> **Work order**
Wherever an image appears in the data, omit it and copy all the remaining text word for word.

[[ Data segment open ]]

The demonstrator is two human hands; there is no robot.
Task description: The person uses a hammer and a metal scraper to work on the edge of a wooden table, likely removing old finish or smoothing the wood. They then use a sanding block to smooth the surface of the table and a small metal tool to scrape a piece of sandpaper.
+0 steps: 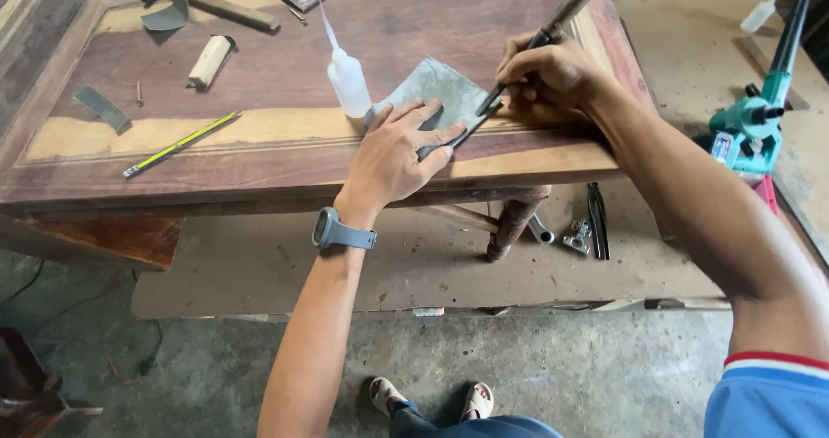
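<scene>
My left hand (395, 149) lies flat, fingers spread, on a grey sharpening stone (445, 88) that rests on a dark wooden door panel (285, 75). A thin dark metal blade (462, 131) pokes out from under its fingers. My right hand (548, 75) grips a long chisel-like tool (566, 10) with a pale handle, its tip pressed down at the stone's right edge. A white squeeze bottle (348, 79) with a long nozzle stands just left of the stone.
On the panel lie a yellow pencil (180, 144), a small wood block (210, 60), a nail (138, 92), metal scraps (102, 108) and a hammer-like tool (216, 8). A teal power tool (756, 118) sits right. Hardware pieces (583, 231) lie on the lower board.
</scene>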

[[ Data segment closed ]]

> **Your solution**
The demonstrator is two human hands; there is no robot.
Task description: The person uses a hammer and a metal scraper to work on the edge of a wooden table, likely removing old finish or smoothing the wood. They then use a sanding block to smooth the surface of the table and a small metal tool to scrape a piece of sandpaper.
+0 steps: 
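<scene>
My left hand (395, 149) lies flat, fingers spread, on a grey sharpening stone (445, 88) that rests on a dark wooden door panel (285, 75). A thin dark metal blade (462, 131) pokes out from under its fingers. My right hand (548, 75) grips a long chisel-like tool (566, 10) with a pale handle, its tip pressed down at the stone's right edge. A white squeeze bottle (348, 79) with a long nozzle stands just left of the stone.
On the panel lie a yellow pencil (180, 144), a small wood block (210, 60), a nail (138, 92), metal scraps (102, 108) and a hammer-like tool (216, 8). A teal power tool (756, 118) sits right. Hardware pieces (583, 231) lie on the lower board.
</scene>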

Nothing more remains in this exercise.